Diet is one of the key causes of distressing GI symptoms. You can feel too full to move around freely or the sounds in the stomach are loud enough

Bloated With Gas? These 2 Important Nutrients May Help

Diet is one of the key causes of distressing GI symptoms. You can feel too full to move around freely or the sounds in the stomach are loud enough to be heard next door. Anyway, it feels bad to be bloated and gassy. Although there are innumerable potential causes of uncomfortable gastrointestinal symptoms, there is no denying that the diet contributes to the health of the gut.

"Diet is possibly the primary cause of a lot of GI symptoms in general," says Shanti Eswaran, MD, a Michigan Medicine gastroenterologist, and internist. "What we eat moves through our body and undergoes transformations as the enzymes and bacteria break it down in the GI tract."

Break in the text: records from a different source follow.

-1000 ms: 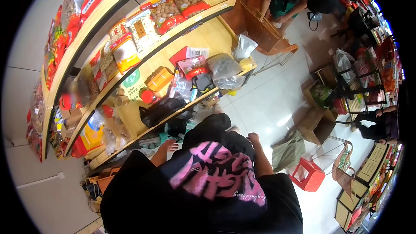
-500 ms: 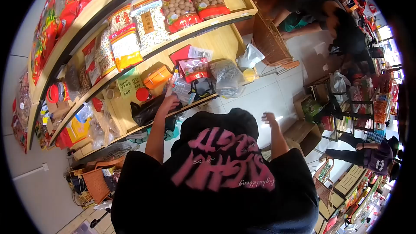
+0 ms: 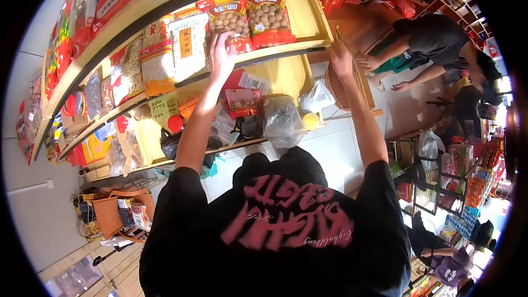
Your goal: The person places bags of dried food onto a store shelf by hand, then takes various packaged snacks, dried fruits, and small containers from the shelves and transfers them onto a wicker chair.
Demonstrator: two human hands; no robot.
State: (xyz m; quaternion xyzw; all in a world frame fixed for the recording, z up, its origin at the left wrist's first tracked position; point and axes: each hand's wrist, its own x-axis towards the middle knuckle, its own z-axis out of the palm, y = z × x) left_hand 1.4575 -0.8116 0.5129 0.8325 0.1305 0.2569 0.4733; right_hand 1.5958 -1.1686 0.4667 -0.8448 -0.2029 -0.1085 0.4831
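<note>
My left hand (image 3: pixel 222 55) is raised to the upper shelf, its fingers apart against the lower left side of a red-topped bag of dried longans (image 3: pixel 230 23). A second bag of dried longans (image 3: pixel 269 17) stands beside it on the right. To the left of that hand is a clear bag of white pieces with a tan label (image 3: pixel 186 43). My right hand (image 3: pixel 342 61) is up at the right end of the shelf tray (image 3: pixel 308 8), fingers bent in close to its corner; whatever they hold is hidden. A wicker basket (image 3: pixel 344 85) is just behind that hand.
The lower shelf bears a small red packet (image 3: pixel 243 99), a clear plastic bag (image 3: pixel 283 118), a white pouch (image 3: pixel 317 97) and a red-lidded jar (image 3: pixel 175 124). At the right a person (image 3: pixel 434 44) bends forward, arms reaching down. Another person (image 3: pixel 448 267) is farther off, lower right.
My left hand has risen from the lower shelf to the longan bags. My right hand has moved up to the shelf's right end. The bending person's arms now show.
</note>
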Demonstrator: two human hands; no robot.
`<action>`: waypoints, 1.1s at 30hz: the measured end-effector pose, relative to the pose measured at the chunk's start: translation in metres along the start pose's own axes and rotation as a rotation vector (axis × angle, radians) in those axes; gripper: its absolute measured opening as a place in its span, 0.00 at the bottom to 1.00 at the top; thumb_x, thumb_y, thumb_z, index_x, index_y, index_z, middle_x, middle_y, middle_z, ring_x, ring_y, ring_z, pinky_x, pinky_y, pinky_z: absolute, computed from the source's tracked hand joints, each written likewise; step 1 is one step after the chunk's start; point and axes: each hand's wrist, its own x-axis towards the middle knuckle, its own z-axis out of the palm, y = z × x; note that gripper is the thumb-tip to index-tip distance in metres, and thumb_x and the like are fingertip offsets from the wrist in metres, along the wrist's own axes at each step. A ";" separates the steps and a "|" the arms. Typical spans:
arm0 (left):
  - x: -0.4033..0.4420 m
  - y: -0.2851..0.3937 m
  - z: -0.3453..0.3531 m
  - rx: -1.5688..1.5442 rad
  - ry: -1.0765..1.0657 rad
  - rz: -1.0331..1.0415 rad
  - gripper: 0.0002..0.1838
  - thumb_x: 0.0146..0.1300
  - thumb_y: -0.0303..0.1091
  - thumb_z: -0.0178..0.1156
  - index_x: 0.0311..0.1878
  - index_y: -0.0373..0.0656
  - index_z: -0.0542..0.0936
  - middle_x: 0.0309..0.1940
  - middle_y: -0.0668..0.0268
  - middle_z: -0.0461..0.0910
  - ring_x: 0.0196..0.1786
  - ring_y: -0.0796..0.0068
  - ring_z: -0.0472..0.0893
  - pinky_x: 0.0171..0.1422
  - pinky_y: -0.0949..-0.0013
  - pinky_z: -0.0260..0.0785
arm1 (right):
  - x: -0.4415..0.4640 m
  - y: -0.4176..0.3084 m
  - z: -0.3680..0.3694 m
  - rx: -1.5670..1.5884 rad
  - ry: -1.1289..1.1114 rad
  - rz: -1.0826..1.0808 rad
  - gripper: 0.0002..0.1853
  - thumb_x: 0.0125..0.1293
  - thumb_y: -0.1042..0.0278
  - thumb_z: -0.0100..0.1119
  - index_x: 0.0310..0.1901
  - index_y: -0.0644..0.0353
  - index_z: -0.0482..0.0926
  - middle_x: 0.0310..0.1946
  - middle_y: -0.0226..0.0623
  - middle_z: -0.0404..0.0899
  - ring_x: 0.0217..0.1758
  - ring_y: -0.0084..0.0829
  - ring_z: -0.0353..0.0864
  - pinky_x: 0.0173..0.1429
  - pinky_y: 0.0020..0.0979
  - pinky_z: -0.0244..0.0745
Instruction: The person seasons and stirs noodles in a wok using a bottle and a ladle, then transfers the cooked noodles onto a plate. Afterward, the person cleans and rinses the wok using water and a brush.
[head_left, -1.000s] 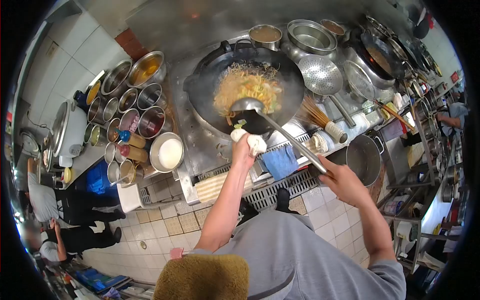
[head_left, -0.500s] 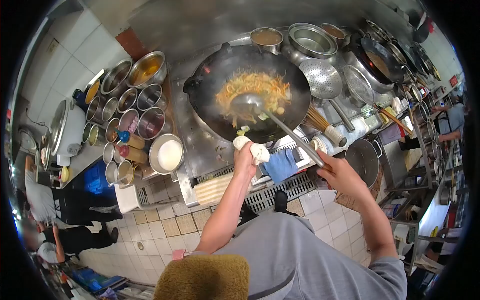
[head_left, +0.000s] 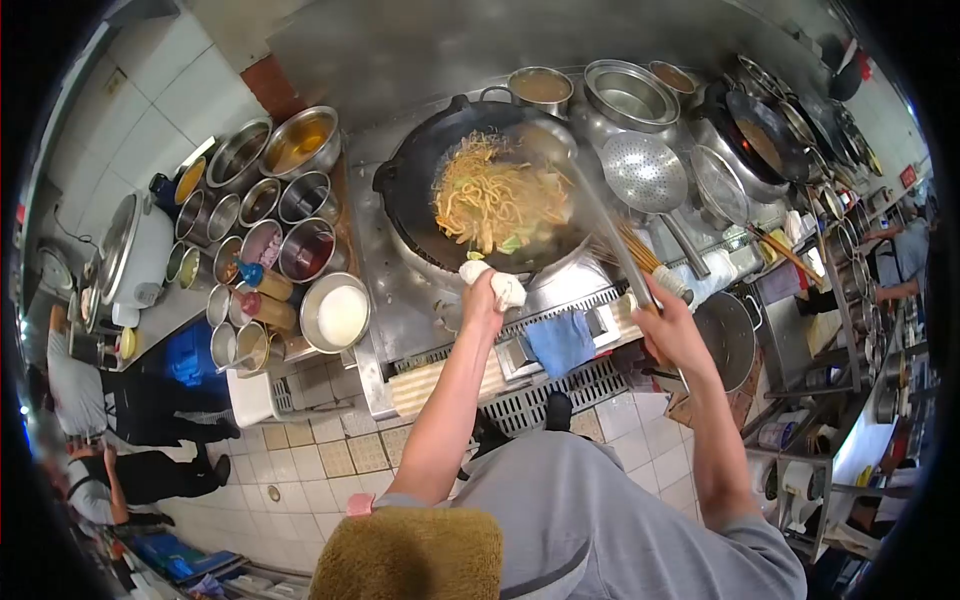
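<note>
A large black wok (head_left: 408,190) sits on the stove in front of me, with steaming noodles and shredded vegetables (head_left: 495,200) in it. My left hand (head_left: 482,303) is closed around a bunched white cloth (head_left: 508,290) at the wok's near rim. Whether a wok handle lies under that cloth is hidden. My right hand (head_left: 670,325) grips the long handle of a ladle (head_left: 612,225). The ladle slants up over the wok's right side, its bowl end blurred by motion and steam. A blue cloth (head_left: 560,338) hangs between my hands on the stove's front edge.
Metal pots with sauces and ingredients, including a bowl of white contents (head_left: 342,315), crowd the left counter. A perforated strainer (head_left: 645,172), mesh skimmer (head_left: 720,185) and bamboo brush (head_left: 640,250) lie right of the wok. A deep pot (head_left: 725,340) stands lower right. Co-workers (head_left: 130,470) stand at left.
The ladle has lifted from the noodles to the wok's right side, and my right hand has shifted slightly. The noodles have spread toward the near left. My left hand still holds the cloth.
</note>
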 end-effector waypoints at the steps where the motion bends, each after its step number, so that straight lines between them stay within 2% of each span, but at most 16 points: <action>1: 0.003 -0.001 -0.001 -0.014 -0.014 -0.009 0.05 0.61 0.25 0.54 0.40 0.35 0.73 0.31 0.60 0.79 0.30 0.63 0.83 0.33 0.60 0.79 | 0.022 0.007 0.006 -0.007 0.014 -0.023 0.34 0.64 0.74 0.57 0.72 0.60 0.57 0.16 0.23 0.66 0.11 0.16 0.61 0.13 0.23 0.55; 3: -0.007 0.003 0.009 -0.010 0.065 -0.004 0.05 0.61 0.24 0.54 0.39 0.36 0.73 0.30 0.60 0.79 0.30 0.63 0.83 0.33 0.60 0.79 | 0.061 0.027 0.022 -0.058 0.061 -0.147 0.33 0.66 0.71 0.56 0.72 0.59 0.57 0.16 0.24 0.66 0.11 0.18 0.63 0.13 0.25 0.58; 4: -0.009 0.004 0.012 -0.007 0.104 -0.002 0.04 0.61 0.24 0.54 0.39 0.36 0.73 0.30 0.60 0.79 0.31 0.63 0.83 0.33 0.60 0.79 | 0.066 0.028 0.034 -0.030 0.049 -0.090 0.33 0.66 0.70 0.55 0.72 0.58 0.57 0.16 0.25 0.67 0.11 0.19 0.64 0.14 0.25 0.59; 7: -0.001 0.000 0.004 0.058 0.040 0.004 0.08 0.63 0.28 0.53 0.44 0.40 0.73 0.32 0.60 0.80 0.33 0.62 0.84 0.35 0.57 0.80 | 0.070 0.024 0.078 0.020 -0.017 0.063 0.32 0.68 0.67 0.53 0.72 0.55 0.57 0.16 0.26 0.67 0.12 0.21 0.66 0.15 0.27 0.61; 8: 0.000 -0.001 0.002 0.042 0.048 0.015 0.07 0.62 0.26 0.54 0.43 0.39 0.73 0.31 0.60 0.79 0.32 0.62 0.83 0.34 0.59 0.79 | 0.062 0.028 0.090 0.023 -0.056 0.098 0.32 0.69 0.66 0.53 0.73 0.54 0.57 0.15 0.27 0.68 0.12 0.22 0.67 0.16 0.28 0.63; 9: 0.001 -0.001 0.003 0.024 0.054 0.028 0.06 0.61 0.24 0.54 0.41 0.37 0.73 0.31 0.59 0.79 0.31 0.63 0.83 0.33 0.60 0.79 | 0.053 0.033 0.095 0.024 -0.164 0.062 0.32 0.69 0.65 0.54 0.73 0.53 0.57 0.15 0.27 0.67 0.12 0.21 0.66 0.15 0.27 0.60; 13: 0.006 -0.005 -0.002 -0.027 0.050 0.029 0.05 0.60 0.22 0.55 0.39 0.35 0.74 0.31 0.59 0.80 0.30 0.64 0.83 0.31 0.62 0.77 | 0.038 -0.010 0.051 0.129 -0.278 0.281 0.32 0.68 0.65 0.57 0.72 0.53 0.58 0.14 0.26 0.66 0.11 0.19 0.64 0.13 0.25 0.52; 16: -0.001 -0.002 0.003 0.018 0.049 0.000 0.05 0.61 0.26 0.55 0.39 0.36 0.74 0.31 0.60 0.79 0.33 0.62 0.84 0.35 0.58 0.79 | 0.069 -0.006 0.053 0.002 -0.214 0.106 0.33 0.68 0.67 0.56 0.73 0.53 0.57 0.15 0.26 0.65 0.11 0.19 0.64 0.13 0.26 0.54; 19: 0.000 -0.005 0.004 0.021 0.110 0.030 0.05 0.61 0.25 0.55 0.40 0.36 0.74 0.31 0.60 0.79 0.33 0.62 0.83 0.36 0.58 0.79 | 0.105 0.006 0.084 0.000 -0.107 0.047 0.34 0.68 0.67 0.55 0.73 0.54 0.55 0.17 0.27 0.66 0.12 0.20 0.65 0.13 0.27 0.57; 22: -0.003 -0.004 0.004 -0.005 0.080 0.032 0.06 0.60 0.25 0.58 0.39 0.35 0.76 0.32 0.61 0.80 0.31 0.67 0.83 0.33 0.64 0.77 | 0.082 -0.003 0.101 -0.074 -0.204 0.055 0.35 0.68 0.67 0.54 0.74 0.54 0.54 0.19 0.28 0.67 0.13 0.21 0.66 0.14 0.28 0.59; 23: -0.004 -0.004 0.005 0.000 0.092 0.032 0.06 0.60 0.25 0.57 0.40 0.35 0.76 0.32 0.61 0.80 0.31 0.67 0.83 0.33 0.64 0.77 | 0.073 0.002 0.100 -0.136 -0.237 0.051 0.33 0.68 0.67 0.54 0.73 0.55 0.56 0.20 0.28 0.67 0.14 0.21 0.67 0.15 0.28 0.60; 26: -0.007 -0.002 0.010 0.011 0.105 0.033 0.07 0.60 0.25 0.57 0.40 0.35 0.76 0.31 0.62 0.80 0.31 0.67 0.83 0.34 0.64 0.78 | 0.050 0.021 0.070 -0.348 -0.281 -0.244 0.33 0.67 0.69 0.56 0.72 0.55 0.58 0.20 0.27 0.67 0.14 0.19 0.65 0.16 0.27 0.61; 28: -0.009 -0.001 0.009 0.008 0.100 0.038 0.07 0.59 0.25 0.57 0.41 0.35 0.76 0.31 0.62 0.80 0.31 0.66 0.83 0.34 0.64 0.78 | 0.037 -0.008 0.038 -0.266 -0.344 0.042 0.33 0.65 0.70 0.57 0.71 0.57 0.60 0.20 0.27 0.67 0.14 0.17 0.65 0.17 0.25 0.61; 29: -0.008 -0.002 0.007 0.017 0.092 0.033 0.06 0.61 0.25 0.56 0.41 0.35 0.75 0.31 0.61 0.80 0.32 0.66 0.83 0.34 0.63 0.78 | 0.040 -0.015 0.030 -0.147 -0.331 0.110 0.34 0.64 0.72 0.58 0.71 0.58 0.59 0.20 0.27 0.67 0.14 0.17 0.65 0.17 0.24 0.61; 32: -0.004 -0.003 0.006 0.034 0.068 0.028 0.06 0.63 0.27 0.54 0.41 0.36 0.75 0.32 0.60 0.80 0.33 0.64 0.83 0.35 0.60 0.79 | 0.073 -0.015 0.050 -0.295 -0.208 -0.090 0.35 0.63 0.71 0.59 0.71 0.60 0.58 0.20 0.28 0.69 0.15 0.17 0.66 0.18 0.24 0.63; 33: -0.008 -0.001 0.009 0.032 0.065 0.030 0.06 0.63 0.27 0.54 0.41 0.36 0.75 0.32 0.60 0.80 0.33 0.64 0.83 0.35 0.60 0.79 | 0.086 -0.012 0.062 -0.281 -0.195 -0.094 0.35 0.63 0.71 0.59 0.71 0.60 0.58 0.21 0.31 0.72 0.15 0.21 0.68 0.20 0.27 0.66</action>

When we experience gas and bloating after eating, it is often because of the by-products that are created in the GI tract by bacteria that help break down our food. "Byproducts of what we consume can also increase the amount of water in the stomach, pull fluids in and make us feel bloated," adds Dr. Eswaran.

Gas and bloating is mostly caused by irritable bowel syndrome, or IBS. "IBS is caused by a variety of different factors," according to Dr. Eswaran, "the hallmarks include abdominal pain and discomfort, and altered bowel function such as constipation and diarrhea."

Those with IBS appear to have "hyper-aware GI tracts," which means they may feel increased discomfort or bloat after eating, regardless of what kind of food they consume. General strategies for minimizing gas and bloat include consuming smaller meals during the day and avoiding carbonated drinks and less gas-forming foods (think: beans, cruciferous vegetables, bran, and meat, if not well tolerated).

Yet what about the nutrients? Read on for expert takes on the potential links between common nutrients and your troubled intestines.

1. Vitamin D

Vitamin D is a mineral in limited supply, so most of us don't get enough of it. While research suggests that deficiencies in vitamin D are particularly prevalent among people with IBS, low nutrient levels are not unique to that population.

"Most adults living in certain geographies or leading indoor lifestyles tend to have low levels of vitamin D and are generally associated with lack of sun exposure, although obesity is another risk factor," says Tamara Duker Freuman, RDN, a dietitian based in New York City and author of The Bloated Belly Whisperer.

While the exact mechanism by which the two are related remains unclear, several small studies have reported that supplementation with vitamin D can be of help to people with IBS.

For example, one study in the International Journal of Preventive Medicine in February 2019 reported that supplementation with vitamin D significantly improved the severity of symptoms and disease-specific quality of life in people with IBS compared to those who did not get supplementation. Unfortunately, vitamin D supplementation alone does not cure your gut-specific symptoms, says Dr. Eswaran.

"Nevertheless, it may boost overall symptoms of vitamin D deficiency such as brain fog and exhaustion, and if you feel better enough, it does not concern you as much with your GI symptoms."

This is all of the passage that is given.